When facilitating a leaders’ strategy meeting recently, I heard many examples bouncing around the room – ‘High expectations’; ‘no excuses’; ‘opportunities for all’; ‘no child left behind’…

However, there was one phrase that really stood out: ‘Every child matters’.

The emergence of that phrase originally marked a historic policy shift in this country’s approach to safeguarding. Assorted policies and papers may have since superseded what it originally referred to, but it persists as a tagline we still hear frequently, and rightly so. Every child does matter, but I’d take this further.

A phrase you’ll often hear me use is ‘Everyone and everything’. This is my starting point when explaining what I see as a genuinely holistic approach to school improvement, and how crucial it is to ensure that schools are dynamically improving all the time.

Recognise the whole

The word ‘holistic’ is one weighed down with lots of connotations. When I asked a few colleagues what images the word conjured up for them, the replies variously included ‘incense’, ‘salon’, and ‘treatments’.

Yet the concept of holistics is one that’s played a serious role in social and medical sciences throughout history, and more recently featured in systems theory, ecology and permaculture. It asks us to recognise the whole, the constituent parts that make up that whole, and the often complex interplay between them.

We’re all becoming better at doing this, thanks in part to increased knowledge around mental wellbeing, the links between physical and mental health, and how you can’t have one without the other.

Maslow’s hierarchy of needs is, in a sense, a holistic model – one which recognises that in order to unleash a learner’s potential, that child will need to be supported in other essential ways. It’s not enough to give a scared child a pencil and simply tell them to learn.

Stepping back

In the context of a busy classroom, ‘taking a holistic approach’ is, put simply, a reminder for us to step back and look at those things we perhaps don’t pay enough attention to. Midway through yet another frantic week, we’ll be largely focused on delivering lessons and getting through the hour ahead of us. Taking the time to notice and reflect on the patterns around us is usually something we have to force ourselves to do.

One of my favourite system thinkers, Frijtof Capra, once observed that “The understanding of life begins with the understanding of patterns.” By scanning some of the wider forces at play in our professional lives, noting the areas where different groups intersect and considering the differences between those groups can prompt some important insights, and trigger small changes that ultimately deliver valuable rewards.
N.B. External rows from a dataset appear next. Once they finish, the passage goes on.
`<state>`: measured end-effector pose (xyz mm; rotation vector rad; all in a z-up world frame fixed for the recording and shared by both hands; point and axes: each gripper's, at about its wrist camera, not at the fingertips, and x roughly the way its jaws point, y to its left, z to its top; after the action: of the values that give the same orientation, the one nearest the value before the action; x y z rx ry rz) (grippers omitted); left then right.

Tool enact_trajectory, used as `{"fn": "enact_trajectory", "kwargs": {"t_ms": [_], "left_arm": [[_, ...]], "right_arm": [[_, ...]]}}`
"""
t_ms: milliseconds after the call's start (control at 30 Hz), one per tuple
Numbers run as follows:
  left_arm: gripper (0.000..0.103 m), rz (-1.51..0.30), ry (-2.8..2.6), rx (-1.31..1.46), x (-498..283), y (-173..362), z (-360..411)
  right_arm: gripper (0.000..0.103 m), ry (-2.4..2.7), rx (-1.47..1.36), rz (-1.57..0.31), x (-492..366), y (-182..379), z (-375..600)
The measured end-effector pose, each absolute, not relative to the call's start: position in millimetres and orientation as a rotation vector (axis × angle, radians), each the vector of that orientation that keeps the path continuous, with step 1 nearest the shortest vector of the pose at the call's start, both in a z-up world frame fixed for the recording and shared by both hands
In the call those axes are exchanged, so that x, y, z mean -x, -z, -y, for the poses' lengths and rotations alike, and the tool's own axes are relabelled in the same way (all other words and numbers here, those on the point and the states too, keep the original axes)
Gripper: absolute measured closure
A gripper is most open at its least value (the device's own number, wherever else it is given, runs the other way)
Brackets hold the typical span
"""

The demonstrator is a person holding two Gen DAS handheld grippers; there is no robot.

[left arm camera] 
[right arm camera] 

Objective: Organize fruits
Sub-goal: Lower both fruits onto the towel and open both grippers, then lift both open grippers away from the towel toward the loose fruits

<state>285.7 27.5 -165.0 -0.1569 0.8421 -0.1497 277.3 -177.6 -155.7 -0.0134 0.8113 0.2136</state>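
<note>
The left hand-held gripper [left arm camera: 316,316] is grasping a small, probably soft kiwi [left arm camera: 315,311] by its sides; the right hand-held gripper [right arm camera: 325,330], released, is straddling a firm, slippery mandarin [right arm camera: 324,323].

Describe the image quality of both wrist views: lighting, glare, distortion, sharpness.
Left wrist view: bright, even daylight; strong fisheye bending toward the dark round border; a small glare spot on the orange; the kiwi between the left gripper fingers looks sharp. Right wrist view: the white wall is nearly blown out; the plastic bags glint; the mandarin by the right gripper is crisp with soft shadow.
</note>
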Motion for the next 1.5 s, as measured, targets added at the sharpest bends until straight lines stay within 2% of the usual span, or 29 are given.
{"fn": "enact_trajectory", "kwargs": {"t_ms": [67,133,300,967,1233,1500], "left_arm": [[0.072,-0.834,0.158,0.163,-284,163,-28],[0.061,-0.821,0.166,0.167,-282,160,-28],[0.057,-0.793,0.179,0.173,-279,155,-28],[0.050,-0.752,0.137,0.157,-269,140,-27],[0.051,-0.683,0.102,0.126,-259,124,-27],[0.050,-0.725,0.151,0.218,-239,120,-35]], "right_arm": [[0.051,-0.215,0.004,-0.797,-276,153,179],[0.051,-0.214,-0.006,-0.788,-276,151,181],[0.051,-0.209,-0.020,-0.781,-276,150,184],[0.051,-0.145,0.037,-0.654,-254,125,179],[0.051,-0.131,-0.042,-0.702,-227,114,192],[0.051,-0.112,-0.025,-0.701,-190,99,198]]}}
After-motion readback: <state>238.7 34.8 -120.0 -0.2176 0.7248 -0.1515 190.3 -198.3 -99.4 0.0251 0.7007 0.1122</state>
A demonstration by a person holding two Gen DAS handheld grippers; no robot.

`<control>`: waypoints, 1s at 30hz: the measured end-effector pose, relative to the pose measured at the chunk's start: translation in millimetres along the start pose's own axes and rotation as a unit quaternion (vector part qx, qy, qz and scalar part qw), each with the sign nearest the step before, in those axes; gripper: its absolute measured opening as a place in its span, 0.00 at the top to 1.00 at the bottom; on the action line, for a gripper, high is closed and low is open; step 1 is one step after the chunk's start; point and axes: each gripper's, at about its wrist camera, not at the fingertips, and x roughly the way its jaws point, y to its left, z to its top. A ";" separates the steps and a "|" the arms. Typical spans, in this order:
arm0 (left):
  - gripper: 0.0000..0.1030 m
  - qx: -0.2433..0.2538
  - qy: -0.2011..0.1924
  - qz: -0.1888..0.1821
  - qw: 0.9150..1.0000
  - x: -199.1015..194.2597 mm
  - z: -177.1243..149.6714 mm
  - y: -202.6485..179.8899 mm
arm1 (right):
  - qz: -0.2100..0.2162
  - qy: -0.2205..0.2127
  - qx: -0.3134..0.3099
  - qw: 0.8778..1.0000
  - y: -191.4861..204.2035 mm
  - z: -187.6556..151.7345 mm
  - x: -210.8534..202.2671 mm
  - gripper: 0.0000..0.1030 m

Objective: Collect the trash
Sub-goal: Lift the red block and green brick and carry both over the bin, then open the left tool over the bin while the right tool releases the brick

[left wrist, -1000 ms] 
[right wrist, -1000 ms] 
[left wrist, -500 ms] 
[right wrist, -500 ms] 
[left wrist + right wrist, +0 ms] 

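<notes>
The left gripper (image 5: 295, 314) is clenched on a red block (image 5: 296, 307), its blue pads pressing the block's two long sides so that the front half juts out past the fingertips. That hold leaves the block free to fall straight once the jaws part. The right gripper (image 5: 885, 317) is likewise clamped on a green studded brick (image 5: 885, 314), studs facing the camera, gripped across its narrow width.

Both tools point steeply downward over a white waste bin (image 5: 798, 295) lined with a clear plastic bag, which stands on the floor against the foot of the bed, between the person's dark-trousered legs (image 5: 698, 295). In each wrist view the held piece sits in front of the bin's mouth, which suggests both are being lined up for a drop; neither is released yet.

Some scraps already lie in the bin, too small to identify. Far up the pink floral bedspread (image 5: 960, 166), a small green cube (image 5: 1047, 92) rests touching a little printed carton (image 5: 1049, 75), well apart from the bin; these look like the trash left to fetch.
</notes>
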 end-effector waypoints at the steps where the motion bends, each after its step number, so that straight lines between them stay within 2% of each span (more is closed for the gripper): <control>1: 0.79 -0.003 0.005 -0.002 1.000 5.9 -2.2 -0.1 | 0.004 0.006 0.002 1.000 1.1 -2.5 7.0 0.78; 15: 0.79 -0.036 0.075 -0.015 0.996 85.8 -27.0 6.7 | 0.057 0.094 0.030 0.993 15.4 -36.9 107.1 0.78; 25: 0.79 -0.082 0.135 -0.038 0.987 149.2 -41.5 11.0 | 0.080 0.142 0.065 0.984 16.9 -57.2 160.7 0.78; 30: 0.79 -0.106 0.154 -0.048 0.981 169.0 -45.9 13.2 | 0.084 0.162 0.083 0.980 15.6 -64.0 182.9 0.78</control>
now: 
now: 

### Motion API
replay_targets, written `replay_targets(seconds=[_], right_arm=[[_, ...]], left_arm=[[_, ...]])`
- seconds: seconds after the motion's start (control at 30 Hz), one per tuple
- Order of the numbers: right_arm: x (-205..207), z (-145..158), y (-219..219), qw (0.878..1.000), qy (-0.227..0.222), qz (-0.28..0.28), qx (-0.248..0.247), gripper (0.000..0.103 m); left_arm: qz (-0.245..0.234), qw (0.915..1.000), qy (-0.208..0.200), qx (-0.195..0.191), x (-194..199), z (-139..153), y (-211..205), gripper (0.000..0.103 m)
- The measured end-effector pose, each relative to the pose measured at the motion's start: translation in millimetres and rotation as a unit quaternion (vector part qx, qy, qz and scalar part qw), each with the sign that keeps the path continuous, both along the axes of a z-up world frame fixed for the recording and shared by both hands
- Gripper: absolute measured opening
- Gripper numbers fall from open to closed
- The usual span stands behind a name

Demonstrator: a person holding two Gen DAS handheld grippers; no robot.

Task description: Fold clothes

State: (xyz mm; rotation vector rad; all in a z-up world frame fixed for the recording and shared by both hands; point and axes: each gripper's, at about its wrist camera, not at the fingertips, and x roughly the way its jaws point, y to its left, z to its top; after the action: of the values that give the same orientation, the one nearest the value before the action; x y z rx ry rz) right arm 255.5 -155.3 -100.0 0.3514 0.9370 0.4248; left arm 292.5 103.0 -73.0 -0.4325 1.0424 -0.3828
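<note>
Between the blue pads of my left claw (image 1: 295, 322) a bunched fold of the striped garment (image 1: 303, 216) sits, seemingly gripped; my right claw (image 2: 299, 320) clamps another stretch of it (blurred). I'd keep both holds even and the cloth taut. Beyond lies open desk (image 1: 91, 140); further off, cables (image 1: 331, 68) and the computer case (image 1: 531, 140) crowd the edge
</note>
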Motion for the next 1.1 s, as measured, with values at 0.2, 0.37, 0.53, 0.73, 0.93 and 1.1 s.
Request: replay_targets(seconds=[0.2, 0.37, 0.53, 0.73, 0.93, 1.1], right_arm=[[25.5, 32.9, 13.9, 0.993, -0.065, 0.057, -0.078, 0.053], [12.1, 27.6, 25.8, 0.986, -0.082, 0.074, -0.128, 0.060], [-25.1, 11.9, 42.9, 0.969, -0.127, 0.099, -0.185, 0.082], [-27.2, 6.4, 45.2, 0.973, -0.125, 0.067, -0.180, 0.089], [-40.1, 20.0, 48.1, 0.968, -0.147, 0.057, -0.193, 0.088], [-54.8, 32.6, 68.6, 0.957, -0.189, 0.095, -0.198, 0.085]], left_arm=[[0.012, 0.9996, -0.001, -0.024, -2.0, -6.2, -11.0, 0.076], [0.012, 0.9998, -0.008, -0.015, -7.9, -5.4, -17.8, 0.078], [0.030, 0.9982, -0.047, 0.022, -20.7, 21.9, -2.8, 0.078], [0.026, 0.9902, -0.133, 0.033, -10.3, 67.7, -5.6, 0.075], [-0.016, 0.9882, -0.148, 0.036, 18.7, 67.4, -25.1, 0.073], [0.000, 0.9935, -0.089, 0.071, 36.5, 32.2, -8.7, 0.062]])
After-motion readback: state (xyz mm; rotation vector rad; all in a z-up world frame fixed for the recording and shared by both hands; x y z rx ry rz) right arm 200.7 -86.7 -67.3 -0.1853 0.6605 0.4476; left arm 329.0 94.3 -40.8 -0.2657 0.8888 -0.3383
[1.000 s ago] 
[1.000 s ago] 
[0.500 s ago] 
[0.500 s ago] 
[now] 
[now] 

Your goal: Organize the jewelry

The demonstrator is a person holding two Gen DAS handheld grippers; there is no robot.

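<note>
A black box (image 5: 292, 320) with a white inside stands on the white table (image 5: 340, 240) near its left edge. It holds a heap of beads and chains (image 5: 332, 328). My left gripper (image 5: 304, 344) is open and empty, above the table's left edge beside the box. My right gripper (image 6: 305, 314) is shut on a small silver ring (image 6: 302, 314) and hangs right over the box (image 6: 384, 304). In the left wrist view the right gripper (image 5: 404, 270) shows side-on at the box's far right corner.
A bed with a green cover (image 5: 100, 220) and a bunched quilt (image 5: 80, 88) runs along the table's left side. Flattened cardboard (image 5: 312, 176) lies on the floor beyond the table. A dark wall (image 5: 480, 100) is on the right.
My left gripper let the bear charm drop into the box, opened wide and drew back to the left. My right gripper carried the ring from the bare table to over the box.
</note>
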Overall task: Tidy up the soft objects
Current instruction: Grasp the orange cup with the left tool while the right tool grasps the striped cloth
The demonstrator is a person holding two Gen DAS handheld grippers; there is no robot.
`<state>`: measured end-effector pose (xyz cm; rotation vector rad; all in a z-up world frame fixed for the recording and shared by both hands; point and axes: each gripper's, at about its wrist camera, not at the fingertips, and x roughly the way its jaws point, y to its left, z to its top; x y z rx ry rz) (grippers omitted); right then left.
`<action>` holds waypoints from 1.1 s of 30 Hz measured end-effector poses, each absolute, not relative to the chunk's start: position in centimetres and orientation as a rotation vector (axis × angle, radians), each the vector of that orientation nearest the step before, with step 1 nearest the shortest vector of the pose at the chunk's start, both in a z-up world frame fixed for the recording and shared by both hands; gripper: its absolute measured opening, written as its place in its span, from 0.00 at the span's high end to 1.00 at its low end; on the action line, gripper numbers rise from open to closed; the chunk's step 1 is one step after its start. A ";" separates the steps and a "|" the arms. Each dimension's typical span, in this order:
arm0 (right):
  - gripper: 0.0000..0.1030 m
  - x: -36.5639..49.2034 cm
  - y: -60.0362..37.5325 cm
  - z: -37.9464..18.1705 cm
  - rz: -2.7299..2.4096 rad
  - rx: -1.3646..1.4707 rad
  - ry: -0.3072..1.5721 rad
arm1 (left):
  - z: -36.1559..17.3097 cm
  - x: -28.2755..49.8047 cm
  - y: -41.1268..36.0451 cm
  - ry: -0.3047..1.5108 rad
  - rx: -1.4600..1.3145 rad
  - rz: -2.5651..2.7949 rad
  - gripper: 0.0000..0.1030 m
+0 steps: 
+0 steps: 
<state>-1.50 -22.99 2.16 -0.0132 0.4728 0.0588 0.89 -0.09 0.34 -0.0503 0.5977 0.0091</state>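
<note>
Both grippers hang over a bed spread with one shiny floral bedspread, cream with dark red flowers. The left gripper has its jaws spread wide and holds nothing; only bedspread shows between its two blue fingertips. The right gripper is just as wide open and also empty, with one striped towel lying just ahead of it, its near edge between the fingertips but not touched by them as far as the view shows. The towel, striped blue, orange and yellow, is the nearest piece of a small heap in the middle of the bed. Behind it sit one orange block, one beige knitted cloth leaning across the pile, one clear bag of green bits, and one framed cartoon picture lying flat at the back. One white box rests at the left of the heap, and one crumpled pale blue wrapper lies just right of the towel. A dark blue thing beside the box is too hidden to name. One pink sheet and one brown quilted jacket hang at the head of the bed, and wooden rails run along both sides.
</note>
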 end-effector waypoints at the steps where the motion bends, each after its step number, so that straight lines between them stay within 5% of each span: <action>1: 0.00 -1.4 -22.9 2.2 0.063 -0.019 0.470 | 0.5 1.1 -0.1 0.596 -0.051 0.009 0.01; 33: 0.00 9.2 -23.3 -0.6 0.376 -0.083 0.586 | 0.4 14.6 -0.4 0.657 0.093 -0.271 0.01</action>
But what does this look like in practice? Here are five ways in which you can start practising a holistic approach.

1. Classroom layout

The layout of the classroom itself is a pattern that has a tangible impact on learning. We can start with a seating plan that we go on to tweak over time – but what would happen if you were to completely rearrange the seating to create more space, or provide opportunities for different student groupings?

Post-COVID, we’re all now veterans at shuffling tables into rows, so this might not seem particularly novel. Yet sometimes, even just changing the distance between rows, or adjusting how far desks are from windows can have a measurable impact.

Where is the teacher’s desk positioned in relation to the class, and what’s on it? Assorted clutter, books, neat piles, healthy food? These are all environmental details that your students will see and react to.

2. Interior infrastructure

There may seem little point in thinking about more significant classroom alterations, but it’s always worth raising any concerns or queries. It might take a year or two – perhaps once your school’s next desk order or technology review is due – but there won’t be any change at all unless you prompt it.

Does the placing of certain cupboards facilitate learning or disrupt it? Are the blinds adequate, and what happens to them when the windows are open? Be mindful of problems and potential solutions that no one else has previously identified.

3. Teaching assistants

As a former SENCo, I remember how much I valued the TAs that provided care and support for our students, but also how they could be sadly somewhat neglected by teaching colleagues.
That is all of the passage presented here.